Modular Snow Retention System with Triangular Extrusion Tubes and Extender Joints

Description

FIELD OF THE INVENTION

The present invention relates generally to snow guard systems to prevent ice and snow from sliding off rooftops, enhancing safety. Particularly, the present invention is a modular triangular rail system comprising a triangular rail structure with stands, end caps, and extender joints, made from a proprietary material.

BACKGROUND OF THE INVENTION

Ice and snow sliding off roofs pose significant safety hazards, particularly in regions with heavy snowfall. Ice and snow can seriously damage property and injure people and plants below. To prevent ice and snow build-up, snow guards are commonly installed onto rooftops. These systems seek to mitigate avalanching.

Traditional snow guards may not be effective in preventing ice build-up and subsequent sliding. Different shapes, patterns, and materials used for snow guards affect the system's efficacy of preventing avalanching. Metal snow guards can corrode over time and can encounter long-term issues of instability, rusting, and bending. In some cases, existing snow guard designs may focus the weight of snow and ice into too few areas that can jeopardize the integrity of the snow guard and the rooftop itself. Some snow guards are not designed to accommodate the size and weight requirements of different rooftops.

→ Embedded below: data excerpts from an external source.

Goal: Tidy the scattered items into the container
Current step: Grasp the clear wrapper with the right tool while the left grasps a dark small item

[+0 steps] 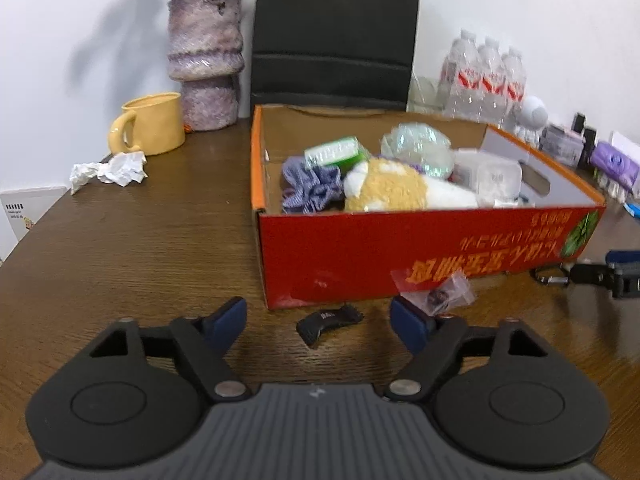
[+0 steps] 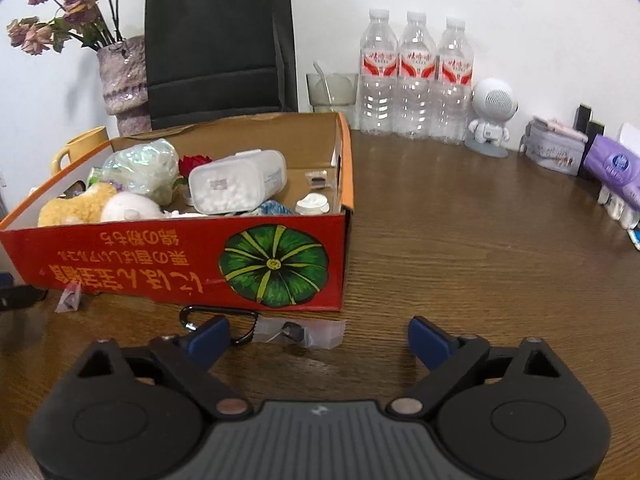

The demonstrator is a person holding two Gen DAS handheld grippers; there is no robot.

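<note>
A red cardboard box (image 1: 360, 256) (image 2: 132, 264) stands on the brown table, holding a plush toy (image 1: 392, 190), a blue scrunchie (image 1: 312, 190), a plastic tub (image 2: 236, 182) and other items. My left gripper (image 1: 318, 322) is open, its blue pads either side of a small black item (image 1: 328, 322) lying in front of the box. A clear bag with a dark piece (image 1: 438, 294) lies by the right pad. My right gripper (image 2: 320, 338) is open over a clear packet (image 2: 300, 332), next to a black carabiner (image 2: 218, 320). A small bag (image 2: 69, 299) lies at the left.
Crumpled paper (image 1: 110, 170), a yellow mug (image 1: 150, 124) and a purple vase (image 1: 206, 64) stand left of the box. A black bag (image 2: 220, 40), three water bottles (image 2: 416, 76), a glass (image 2: 332, 90), a white figurine (image 2: 490, 120) and purple packs (image 2: 614, 168) line the back.
</note>
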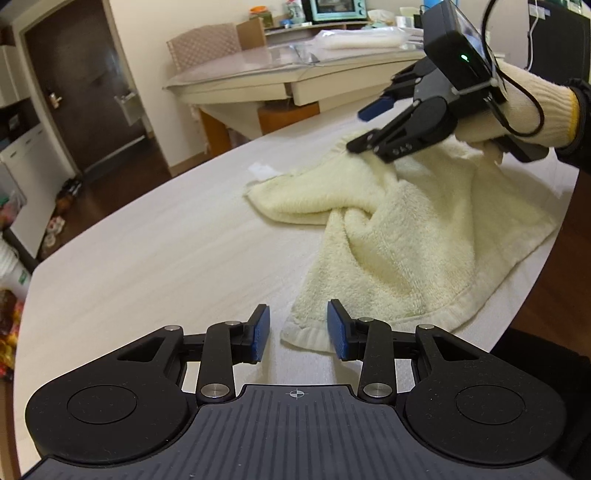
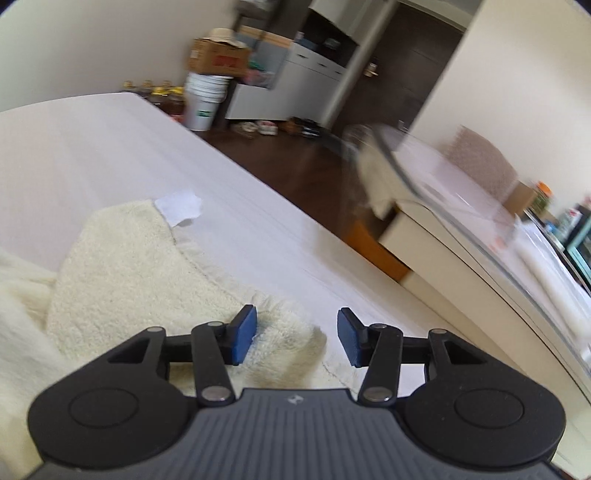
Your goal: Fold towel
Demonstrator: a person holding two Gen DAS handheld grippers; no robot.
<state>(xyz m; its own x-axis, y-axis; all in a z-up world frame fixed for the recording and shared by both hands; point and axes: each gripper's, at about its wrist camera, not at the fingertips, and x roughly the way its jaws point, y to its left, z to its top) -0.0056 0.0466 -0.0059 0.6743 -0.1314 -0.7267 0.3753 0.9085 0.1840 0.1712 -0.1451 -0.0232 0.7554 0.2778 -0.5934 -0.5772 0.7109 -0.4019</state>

An objective of the present invention is to provide a novel design that enhances the retention of ice and snow on the roof, enhancing safety by preventing ice and snow from sliding off rooftops. The present invention provides a modular design that allows users to extend the present invention to accommodate different sizes of rooftops depending on the needs of the user. The present invention is a non-corrosive, lightweight, and strong system that provides users with reliable longevity. The present invention is made of a proprietary blend of materials that offer superior mechanical stability, flexibility, and resilience against harsh environmental conditions.

SUMMARY OF THE INVENTION

The present invention is a modular triangular rail system comprising a triangular rail structure with stands, end caps, and extender joints, made from a proprietary material. The present invention allows for adjustable configurations to fit various roof sizes and snow load requirements, effectively preventing snow and ice from sliding off rooftops. Said triangular rail structure comprises rods positioned 2 inches above a rooftop surface, supported by stands. Said extender joints allow said rods to be extended across the roof span. Said stands hold up to three triangular rods, which can be spaced evenly at 3, 4, or 6 inches apart. The front of each stand features a 2-inch high barrier to prevent ice build-up and sliding. Said barriers allow said stands to combine snow and ice blockage into one component without requiring additional accessories. Said end caps act as a stopper for each said triangular rod, preventing said triangular rod from sliding through the triangular holes in said stand. Said end caps prevent debris entry into said triangular rods. The base of said stand comprises an embedded triangle pattern to enhance adhesion when glued to the metal roof. Said proprietary material, known as TitanCore, provides superior strength, exceptional load-bearing capacity, and resilience, bending under extreme weight but returning to their original shape after the snow melts, unlike metal or aluminum tubes that remain deformed. Said proprietary material is rigorously tested in extreme temperatures, ranging from −40° C. to +50° C., showing no changes in strength or performance. Said proprietary material can withstand up to 14,000 Newtons of force before failure, demonstrating its exceptional durability under high stress and varying environmental conditions.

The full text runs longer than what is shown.